- Directions for this task -
The full listing below must be printed exactly, word for word.

(Supplied information begins)

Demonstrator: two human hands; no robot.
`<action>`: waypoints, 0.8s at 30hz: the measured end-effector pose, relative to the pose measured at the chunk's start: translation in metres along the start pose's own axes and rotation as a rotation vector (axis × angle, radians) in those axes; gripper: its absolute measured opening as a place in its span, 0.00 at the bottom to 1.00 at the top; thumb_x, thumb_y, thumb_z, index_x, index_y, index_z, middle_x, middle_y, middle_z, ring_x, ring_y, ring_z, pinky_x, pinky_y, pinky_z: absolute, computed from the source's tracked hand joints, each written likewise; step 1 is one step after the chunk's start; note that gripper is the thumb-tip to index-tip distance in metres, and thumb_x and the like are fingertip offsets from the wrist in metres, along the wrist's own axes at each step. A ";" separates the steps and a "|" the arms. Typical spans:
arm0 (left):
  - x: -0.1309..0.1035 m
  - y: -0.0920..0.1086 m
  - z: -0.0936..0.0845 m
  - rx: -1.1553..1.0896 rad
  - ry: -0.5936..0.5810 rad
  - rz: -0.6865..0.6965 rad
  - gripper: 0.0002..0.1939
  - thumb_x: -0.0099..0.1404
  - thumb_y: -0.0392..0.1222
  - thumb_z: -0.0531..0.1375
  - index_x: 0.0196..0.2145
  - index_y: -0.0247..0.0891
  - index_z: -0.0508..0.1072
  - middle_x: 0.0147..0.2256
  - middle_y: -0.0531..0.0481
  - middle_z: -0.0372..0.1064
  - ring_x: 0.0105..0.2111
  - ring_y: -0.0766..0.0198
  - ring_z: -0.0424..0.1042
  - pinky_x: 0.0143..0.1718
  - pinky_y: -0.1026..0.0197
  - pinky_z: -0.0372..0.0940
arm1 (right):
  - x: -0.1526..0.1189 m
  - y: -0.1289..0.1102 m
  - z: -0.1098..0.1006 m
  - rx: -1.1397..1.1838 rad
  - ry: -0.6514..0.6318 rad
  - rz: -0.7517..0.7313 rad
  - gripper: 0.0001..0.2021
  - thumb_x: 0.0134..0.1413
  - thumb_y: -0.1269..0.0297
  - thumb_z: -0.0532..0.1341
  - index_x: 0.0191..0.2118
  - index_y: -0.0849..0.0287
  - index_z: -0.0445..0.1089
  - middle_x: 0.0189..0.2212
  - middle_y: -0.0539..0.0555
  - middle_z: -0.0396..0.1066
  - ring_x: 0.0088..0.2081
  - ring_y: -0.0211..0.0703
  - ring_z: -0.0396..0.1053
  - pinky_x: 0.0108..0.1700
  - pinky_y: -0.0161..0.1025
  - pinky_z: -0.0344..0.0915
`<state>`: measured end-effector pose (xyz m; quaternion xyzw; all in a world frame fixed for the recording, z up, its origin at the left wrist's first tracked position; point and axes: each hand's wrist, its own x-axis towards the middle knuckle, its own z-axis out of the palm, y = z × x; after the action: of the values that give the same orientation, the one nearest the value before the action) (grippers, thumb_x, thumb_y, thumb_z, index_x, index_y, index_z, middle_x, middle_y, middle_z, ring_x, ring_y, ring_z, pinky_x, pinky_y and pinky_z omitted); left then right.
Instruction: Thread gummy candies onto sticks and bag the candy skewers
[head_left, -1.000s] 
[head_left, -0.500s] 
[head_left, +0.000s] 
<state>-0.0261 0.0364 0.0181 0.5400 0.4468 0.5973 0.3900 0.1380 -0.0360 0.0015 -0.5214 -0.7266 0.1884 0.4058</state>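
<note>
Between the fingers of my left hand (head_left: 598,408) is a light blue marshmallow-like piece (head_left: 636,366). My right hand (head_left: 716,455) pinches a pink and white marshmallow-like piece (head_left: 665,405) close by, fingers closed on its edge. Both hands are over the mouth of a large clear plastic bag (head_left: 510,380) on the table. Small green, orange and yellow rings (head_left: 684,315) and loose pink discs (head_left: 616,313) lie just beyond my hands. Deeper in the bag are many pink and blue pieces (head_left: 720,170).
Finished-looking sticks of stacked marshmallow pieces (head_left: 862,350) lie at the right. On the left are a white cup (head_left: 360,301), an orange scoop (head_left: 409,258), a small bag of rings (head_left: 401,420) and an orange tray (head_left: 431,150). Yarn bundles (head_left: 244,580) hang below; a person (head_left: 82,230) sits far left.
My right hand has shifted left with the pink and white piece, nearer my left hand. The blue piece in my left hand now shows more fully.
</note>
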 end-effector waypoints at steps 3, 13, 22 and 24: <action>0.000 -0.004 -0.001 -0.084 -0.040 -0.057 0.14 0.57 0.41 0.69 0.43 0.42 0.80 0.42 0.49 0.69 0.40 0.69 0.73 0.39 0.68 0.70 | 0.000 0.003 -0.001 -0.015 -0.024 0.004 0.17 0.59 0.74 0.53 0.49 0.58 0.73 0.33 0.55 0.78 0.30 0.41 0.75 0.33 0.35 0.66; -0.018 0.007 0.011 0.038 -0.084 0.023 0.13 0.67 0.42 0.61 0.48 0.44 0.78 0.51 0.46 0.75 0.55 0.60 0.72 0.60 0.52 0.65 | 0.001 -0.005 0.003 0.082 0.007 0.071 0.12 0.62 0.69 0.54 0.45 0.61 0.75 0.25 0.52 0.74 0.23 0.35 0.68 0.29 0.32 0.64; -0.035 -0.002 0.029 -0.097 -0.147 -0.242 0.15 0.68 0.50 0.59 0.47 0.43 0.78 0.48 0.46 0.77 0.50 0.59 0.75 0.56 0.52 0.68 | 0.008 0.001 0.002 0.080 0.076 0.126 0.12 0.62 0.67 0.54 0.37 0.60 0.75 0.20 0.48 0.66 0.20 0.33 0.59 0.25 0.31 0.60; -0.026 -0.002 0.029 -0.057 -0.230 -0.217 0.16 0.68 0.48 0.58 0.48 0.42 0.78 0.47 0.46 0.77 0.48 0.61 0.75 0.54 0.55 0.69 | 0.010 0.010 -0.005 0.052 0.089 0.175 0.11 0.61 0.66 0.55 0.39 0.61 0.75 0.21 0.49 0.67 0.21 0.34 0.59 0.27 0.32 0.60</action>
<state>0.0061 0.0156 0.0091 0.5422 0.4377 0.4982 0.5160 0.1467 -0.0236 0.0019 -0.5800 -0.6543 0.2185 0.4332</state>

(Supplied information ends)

- Completed exercise -
Demonstrator: two human hands; no robot.
`<action>`: waypoints, 0.8s at 30hz: the measured end-effector pose, relative to the pose measured at the chunk's start: translation in metres along the start pose's own axes and rotation as a rotation vector (axis × angle, radians) in those axes; gripper: its absolute measured opening as a place in its span, 0.00 at the bottom to 1.00 at the top; thumb_x, thumb_y, thumb_z, index_x, index_y, index_z, middle_x, middle_y, middle_z, ring_x, ring_y, ring_z, pinky_x, pinky_y, pinky_z: absolute, computed from the source's tracked hand joints, each written likewise; step 1 is one step after the chunk's start; note that gripper is the thumb-tip to index-tip distance in metres, and thumb_x and the like are fingertip offsets from the wrist in metres, along the wrist's own axes at each step. A ";" separates the steps and a "|" the arms. Typical spans:
arm0 (left):
  - x: -0.1309..0.1035 m
  - y: -0.0920..0.1086 m
  - z: -0.0936..0.0845 m
  - rx: -1.1553..1.0896 rad
  - ry: -0.5936..0.5810 rad
  - rz: -0.6865..0.6965 rad
  - gripper: 0.0002..0.1939
  - thumb_x: -0.0099..0.1404
  - thumb_y: -0.0392..0.1222
  - thumb_z: -0.0531..0.1375
  - index_x: 0.0196..0.2145
  - index_y: -0.0247..0.0891
  - index_z: -0.0508..0.1072
  - middle_x: 0.0147..0.2256
  - middle_y: -0.0531..0.0481
  - middle_z: -0.0372..0.1064
  - ring_x: 0.0105..0.2111
  - ring_y: -0.0766..0.0198
  - ring_z: -0.0424..0.1042
  - pinky_x: 0.0143..0.1718
  - pinky_y: -0.1026..0.0197
  - pinky_z: -0.0372..0.0940
arm1 (right):
  - x: -0.1526..0.1189 m
  - y: -0.1289..0.1102 m
  - z: -0.1098..0.1006 m
  - rx: -1.1397..1.1838 rad
  - ry: -0.6514..0.6318 rad
  - rz: -0.7517..0.7313 rad
  - gripper: 0.0001..0.2021
  - thumb_x: 0.0134..0.1413
  - thumb_y: -0.1269..0.0297
  - thumb_z: -0.0532..0.1341
  - index_x: 0.0191..0.2118
  - index_y: -0.0849..0.0287
  - index_z: -0.0445..0.1089
  - middle_x: 0.0189..0.2212
  - middle_y: -0.0539..0.0555
  - middle_z: -0.0396..0.1066
  - ring_x: 0.0088..0.2081
  - ring_y: -0.0211..0.0703
  - ring_z: -0.0396..0.1053
  - pinky_x: 0.0108..0.1700
  - pinky_y: -0.0161..0.1025
  - pinky_z: -0.0344..0.0915
`<state>`: measured end-effector pose (xyz m; quaternion xyzw; all in a world frame fixed for the recording, z up, its origin at the left wrist's first tracked position; point and axes: each hand's wrist, its own x-axis towards the middle knuckle, its own z-axis out of the palm, y = z × x; after the action: of the values that give the same orientation, the one nearest the value before the action) (grippers, thumb_x, thumb_y, thumb_z, index_x, index_y, index_z, middle_x, middle_y, middle_z, ring_x, ring_y, ring_z, pinky_x, pinky_y and pinky_z omitted); left then right.
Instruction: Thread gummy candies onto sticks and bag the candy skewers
[head_left, -1.000s] 
[head_left, -0.500s] 
[head_left, +0.000s] 
<state>-0.0261 0.0364 0.0181 0.5400 0.4468 0.5973 0.3900 0.1380 -0.0360 0.0015 -0.5214 -0.7266 0.1884 0.4058</state>
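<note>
Between the fingers of my left hand (head_left: 598,408) is a light blue marshmallow-like piece (head_left: 636,366). My right hand (head_left: 716,455) pinches a pink and white marshmallow-like piece (head_left: 665,405) close by, fingers closed on its edge. Both hands are over the mouth of a large clear plastic bag (head_left: 510,380) on the table. Small green, orange and yellow rings (head_left: 684,315) and loose pink discs (head_left: 616,313) lie just beyond my hands. Deeper in the bag are many pink and blue pieces (head_left: 720,170).
Finished-looking sticks of stacked marshmallow pieces (head_left: 862,350) lie at the right. On the left are a white cup (head_left: 360,301), an orange scoop (head_left: 409,258), a small bag of rings (head_left: 401,420) and an orange tray (head_left: 431,150). Yarn bundles (head_left: 244,580) hang below; a person (head_left: 82,230) sits far left.
My right hand has shifted left with the pink and white piece, nearer my left hand. The blue piece in my left hand now shows more fully.
</note>
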 end-effector waypoints at steps 3, 13, 22 and 24: <action>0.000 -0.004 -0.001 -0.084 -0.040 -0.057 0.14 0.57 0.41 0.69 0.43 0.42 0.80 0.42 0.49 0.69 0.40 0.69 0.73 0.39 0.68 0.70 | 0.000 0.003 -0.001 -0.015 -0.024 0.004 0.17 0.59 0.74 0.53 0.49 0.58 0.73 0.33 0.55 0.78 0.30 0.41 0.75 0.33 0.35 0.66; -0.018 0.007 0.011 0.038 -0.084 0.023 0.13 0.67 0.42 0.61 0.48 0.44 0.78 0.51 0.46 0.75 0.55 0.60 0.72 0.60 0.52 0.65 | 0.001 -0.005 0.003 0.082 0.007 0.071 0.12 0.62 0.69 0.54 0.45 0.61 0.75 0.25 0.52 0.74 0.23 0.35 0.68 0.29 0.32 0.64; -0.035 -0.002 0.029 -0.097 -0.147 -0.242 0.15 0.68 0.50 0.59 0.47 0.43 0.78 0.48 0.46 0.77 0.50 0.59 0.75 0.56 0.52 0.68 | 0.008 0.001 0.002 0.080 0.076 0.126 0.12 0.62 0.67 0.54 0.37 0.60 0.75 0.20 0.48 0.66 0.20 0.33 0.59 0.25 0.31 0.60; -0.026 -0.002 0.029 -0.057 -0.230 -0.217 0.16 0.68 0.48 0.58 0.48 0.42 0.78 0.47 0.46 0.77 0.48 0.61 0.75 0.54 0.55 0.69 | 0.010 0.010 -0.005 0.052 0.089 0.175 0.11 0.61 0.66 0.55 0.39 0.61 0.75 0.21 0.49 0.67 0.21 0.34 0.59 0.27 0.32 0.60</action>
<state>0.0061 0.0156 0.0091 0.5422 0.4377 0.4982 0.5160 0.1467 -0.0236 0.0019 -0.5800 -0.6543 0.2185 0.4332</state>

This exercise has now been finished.